[Data items]
☆ ☆ ☆ ☆

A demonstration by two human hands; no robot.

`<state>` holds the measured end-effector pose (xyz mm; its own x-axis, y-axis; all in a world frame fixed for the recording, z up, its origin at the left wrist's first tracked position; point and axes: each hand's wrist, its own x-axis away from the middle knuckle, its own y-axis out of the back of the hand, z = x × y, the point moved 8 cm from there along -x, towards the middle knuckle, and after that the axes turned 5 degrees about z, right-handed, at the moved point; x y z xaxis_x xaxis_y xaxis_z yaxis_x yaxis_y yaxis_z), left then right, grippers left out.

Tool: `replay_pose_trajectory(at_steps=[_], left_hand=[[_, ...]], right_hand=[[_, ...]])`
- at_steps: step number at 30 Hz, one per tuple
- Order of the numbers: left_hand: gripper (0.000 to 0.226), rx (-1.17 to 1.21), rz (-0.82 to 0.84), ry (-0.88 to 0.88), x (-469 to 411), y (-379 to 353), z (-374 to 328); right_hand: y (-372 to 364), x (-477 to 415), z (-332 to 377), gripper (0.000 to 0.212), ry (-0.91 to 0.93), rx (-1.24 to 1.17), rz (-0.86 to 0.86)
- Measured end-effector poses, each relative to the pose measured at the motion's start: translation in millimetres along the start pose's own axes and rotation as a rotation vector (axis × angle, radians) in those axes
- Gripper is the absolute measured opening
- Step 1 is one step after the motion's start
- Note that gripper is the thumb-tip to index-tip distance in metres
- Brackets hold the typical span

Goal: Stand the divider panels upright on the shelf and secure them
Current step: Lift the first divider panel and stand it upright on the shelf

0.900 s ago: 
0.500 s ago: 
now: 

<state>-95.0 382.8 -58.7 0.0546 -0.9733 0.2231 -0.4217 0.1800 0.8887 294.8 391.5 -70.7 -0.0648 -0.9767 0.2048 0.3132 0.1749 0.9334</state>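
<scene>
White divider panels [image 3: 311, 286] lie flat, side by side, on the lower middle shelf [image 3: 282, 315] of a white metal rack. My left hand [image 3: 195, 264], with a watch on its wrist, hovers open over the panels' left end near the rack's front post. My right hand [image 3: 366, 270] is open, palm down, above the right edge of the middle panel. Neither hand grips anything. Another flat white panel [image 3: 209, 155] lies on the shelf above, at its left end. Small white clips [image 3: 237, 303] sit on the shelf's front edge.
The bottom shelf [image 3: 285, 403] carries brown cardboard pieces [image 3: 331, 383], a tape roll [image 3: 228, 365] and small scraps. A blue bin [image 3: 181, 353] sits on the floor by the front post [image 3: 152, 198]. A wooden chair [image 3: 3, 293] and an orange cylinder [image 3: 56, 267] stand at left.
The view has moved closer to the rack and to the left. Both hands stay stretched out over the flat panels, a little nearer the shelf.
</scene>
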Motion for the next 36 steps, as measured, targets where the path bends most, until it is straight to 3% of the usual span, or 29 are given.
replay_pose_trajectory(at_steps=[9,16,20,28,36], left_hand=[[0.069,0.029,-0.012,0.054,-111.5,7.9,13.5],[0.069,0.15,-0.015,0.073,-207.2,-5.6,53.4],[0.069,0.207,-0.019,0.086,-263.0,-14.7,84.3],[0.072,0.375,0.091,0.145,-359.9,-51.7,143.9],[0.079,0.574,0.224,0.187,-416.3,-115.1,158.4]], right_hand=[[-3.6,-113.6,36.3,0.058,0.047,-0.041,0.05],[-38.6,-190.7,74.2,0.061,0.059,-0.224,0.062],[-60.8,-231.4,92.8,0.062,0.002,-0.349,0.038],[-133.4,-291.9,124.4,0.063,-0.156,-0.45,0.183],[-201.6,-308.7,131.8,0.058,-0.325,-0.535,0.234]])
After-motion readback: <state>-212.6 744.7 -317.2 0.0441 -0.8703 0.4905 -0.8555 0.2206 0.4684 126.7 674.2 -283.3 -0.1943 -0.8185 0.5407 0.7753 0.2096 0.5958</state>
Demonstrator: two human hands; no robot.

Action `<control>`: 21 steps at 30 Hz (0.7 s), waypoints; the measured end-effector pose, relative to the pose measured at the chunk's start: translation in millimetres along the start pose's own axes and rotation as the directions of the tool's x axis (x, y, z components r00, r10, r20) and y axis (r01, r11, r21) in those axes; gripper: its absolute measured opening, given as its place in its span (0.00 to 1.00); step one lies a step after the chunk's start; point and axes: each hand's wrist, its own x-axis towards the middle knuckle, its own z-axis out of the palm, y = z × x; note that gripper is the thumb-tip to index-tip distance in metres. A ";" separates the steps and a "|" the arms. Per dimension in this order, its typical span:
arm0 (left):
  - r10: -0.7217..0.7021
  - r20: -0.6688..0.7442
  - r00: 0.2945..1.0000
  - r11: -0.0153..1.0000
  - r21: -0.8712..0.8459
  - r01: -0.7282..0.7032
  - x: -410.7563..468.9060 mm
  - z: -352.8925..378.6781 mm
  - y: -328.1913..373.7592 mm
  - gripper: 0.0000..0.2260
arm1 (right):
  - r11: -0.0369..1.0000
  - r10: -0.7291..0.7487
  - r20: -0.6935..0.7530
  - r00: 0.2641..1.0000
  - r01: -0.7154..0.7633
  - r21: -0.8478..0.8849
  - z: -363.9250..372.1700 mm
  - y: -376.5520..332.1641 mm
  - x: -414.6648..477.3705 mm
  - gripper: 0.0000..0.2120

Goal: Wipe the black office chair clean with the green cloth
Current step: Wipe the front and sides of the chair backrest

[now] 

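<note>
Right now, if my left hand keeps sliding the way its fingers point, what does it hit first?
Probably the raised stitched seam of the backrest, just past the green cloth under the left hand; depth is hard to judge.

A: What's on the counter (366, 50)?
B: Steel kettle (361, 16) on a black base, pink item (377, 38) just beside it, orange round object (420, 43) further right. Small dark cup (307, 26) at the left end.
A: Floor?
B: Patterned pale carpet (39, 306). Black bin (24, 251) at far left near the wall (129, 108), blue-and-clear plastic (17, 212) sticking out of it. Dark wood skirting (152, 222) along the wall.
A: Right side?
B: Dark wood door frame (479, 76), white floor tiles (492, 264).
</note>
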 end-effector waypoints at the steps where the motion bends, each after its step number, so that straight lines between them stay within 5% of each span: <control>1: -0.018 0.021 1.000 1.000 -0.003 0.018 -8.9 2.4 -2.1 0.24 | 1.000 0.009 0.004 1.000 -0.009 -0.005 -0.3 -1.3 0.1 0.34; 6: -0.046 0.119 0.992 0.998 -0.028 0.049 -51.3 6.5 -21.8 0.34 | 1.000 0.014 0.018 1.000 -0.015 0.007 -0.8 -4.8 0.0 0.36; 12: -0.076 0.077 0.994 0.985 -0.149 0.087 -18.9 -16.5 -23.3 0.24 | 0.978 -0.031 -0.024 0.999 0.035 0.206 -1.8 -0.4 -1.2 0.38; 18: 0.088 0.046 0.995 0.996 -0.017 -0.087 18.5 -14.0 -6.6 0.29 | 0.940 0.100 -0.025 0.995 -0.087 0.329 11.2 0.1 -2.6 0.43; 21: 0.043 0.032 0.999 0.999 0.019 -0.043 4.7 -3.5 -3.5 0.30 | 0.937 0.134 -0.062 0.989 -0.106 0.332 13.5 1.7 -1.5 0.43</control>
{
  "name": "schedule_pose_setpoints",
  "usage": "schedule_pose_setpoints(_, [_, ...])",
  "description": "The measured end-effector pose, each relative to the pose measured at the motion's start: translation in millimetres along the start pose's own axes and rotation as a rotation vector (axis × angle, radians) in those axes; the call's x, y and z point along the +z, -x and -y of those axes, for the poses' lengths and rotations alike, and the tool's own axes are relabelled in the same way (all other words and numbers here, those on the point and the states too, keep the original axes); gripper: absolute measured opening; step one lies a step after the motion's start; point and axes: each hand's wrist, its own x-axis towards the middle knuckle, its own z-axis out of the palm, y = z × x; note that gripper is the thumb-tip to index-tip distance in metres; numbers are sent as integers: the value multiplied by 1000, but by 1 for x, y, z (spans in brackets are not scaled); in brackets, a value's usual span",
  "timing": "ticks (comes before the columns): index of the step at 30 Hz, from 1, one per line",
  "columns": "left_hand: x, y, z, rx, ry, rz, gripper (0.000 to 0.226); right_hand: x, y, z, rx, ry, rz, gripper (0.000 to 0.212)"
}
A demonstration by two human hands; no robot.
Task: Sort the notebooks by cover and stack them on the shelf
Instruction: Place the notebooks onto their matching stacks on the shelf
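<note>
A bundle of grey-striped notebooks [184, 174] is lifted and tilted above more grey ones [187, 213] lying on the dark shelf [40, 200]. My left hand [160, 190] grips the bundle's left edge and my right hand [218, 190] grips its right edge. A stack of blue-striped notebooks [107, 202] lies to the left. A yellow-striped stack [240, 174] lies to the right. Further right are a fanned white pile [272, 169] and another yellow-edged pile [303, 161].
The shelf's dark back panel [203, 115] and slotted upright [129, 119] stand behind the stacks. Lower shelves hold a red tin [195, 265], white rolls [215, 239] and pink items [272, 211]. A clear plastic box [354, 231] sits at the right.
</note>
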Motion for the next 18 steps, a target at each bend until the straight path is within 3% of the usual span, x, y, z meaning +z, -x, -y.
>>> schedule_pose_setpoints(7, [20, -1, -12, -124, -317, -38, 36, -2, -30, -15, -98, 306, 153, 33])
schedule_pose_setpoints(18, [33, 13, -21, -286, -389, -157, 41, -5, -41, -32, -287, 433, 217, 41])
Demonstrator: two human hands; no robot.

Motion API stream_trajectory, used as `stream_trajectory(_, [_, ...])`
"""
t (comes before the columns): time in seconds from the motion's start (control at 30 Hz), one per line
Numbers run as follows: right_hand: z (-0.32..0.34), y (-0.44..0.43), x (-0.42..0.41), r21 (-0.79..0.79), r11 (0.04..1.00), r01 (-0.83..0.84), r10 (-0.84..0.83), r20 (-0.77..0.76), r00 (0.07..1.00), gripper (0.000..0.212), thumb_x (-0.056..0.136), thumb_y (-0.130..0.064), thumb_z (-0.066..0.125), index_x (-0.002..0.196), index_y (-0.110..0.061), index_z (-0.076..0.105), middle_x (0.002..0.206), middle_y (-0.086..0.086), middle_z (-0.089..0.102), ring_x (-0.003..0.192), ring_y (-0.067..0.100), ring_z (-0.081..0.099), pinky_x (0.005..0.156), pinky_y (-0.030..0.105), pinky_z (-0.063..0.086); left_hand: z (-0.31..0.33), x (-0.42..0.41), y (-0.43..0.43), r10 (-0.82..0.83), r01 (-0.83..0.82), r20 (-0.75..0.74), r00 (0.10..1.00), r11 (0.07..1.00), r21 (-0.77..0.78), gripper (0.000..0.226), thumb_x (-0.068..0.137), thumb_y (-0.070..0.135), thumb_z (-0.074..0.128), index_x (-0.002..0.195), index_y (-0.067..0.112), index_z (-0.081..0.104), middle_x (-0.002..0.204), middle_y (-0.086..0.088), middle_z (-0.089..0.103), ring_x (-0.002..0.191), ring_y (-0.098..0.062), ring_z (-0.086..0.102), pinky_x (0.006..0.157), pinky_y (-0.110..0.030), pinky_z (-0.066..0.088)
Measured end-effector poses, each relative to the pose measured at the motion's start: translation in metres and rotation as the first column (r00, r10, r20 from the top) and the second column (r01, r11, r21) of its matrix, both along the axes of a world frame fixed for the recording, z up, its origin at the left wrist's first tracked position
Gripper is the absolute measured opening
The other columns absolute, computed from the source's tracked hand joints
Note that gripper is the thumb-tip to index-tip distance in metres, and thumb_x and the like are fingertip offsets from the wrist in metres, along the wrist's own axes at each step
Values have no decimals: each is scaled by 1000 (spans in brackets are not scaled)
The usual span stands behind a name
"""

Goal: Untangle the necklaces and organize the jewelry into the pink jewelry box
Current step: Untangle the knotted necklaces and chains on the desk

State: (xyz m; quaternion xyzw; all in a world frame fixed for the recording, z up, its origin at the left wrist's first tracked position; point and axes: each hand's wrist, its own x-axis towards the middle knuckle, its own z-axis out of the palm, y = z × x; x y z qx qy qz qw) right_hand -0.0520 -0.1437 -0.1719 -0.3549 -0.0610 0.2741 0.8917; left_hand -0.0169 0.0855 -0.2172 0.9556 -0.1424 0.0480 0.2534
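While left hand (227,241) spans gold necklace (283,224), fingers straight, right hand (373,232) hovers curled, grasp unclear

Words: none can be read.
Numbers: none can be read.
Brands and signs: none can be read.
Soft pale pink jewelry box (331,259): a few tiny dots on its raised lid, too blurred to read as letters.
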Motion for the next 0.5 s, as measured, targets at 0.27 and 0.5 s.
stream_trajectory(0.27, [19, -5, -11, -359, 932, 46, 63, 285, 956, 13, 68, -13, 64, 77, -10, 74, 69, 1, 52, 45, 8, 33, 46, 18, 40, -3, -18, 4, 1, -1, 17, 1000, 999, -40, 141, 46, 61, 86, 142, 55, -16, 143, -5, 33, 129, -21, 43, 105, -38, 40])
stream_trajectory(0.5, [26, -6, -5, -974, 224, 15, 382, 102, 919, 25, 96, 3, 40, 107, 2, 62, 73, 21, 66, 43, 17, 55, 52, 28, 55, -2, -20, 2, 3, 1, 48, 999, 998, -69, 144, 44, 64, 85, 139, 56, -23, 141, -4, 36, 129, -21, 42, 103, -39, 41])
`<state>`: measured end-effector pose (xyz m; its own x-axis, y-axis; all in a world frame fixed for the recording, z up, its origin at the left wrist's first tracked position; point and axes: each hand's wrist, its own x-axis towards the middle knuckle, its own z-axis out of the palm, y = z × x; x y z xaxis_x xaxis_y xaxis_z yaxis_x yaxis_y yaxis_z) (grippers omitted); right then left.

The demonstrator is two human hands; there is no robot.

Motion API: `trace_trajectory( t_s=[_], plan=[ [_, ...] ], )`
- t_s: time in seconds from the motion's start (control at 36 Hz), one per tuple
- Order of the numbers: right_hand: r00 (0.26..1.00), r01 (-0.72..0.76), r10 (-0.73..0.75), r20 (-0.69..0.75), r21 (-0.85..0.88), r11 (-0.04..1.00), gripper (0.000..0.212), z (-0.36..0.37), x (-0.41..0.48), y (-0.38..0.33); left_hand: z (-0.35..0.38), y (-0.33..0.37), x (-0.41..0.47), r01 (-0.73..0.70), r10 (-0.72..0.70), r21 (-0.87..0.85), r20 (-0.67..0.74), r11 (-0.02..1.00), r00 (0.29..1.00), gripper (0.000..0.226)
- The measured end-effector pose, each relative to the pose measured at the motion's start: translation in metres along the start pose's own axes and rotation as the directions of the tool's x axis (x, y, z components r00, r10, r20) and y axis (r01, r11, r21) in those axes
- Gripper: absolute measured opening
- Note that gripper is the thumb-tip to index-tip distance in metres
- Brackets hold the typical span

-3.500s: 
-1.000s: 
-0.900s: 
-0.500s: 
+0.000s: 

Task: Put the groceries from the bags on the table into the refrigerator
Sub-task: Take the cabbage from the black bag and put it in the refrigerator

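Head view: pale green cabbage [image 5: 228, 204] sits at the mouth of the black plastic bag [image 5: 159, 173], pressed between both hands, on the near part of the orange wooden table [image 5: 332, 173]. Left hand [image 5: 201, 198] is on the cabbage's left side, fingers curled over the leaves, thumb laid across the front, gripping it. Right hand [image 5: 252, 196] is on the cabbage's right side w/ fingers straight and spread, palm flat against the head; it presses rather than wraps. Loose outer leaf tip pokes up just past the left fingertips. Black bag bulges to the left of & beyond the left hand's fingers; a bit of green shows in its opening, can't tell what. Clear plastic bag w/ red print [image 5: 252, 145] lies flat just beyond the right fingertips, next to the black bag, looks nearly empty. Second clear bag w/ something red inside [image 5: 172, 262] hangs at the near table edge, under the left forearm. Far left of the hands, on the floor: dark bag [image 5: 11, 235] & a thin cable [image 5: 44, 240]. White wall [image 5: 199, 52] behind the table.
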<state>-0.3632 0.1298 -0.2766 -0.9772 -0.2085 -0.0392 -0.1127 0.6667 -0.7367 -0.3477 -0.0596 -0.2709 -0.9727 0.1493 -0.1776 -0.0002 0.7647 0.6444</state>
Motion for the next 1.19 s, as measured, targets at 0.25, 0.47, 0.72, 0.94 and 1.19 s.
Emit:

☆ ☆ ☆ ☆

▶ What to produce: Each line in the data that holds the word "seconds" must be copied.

▶ Written answer:
t (comes before the columns): time in seconds from the motion's start (control at 30 Hz), one per line
- t_s: time in seconds from the motion's start (control at 36 Hz), one per tuple

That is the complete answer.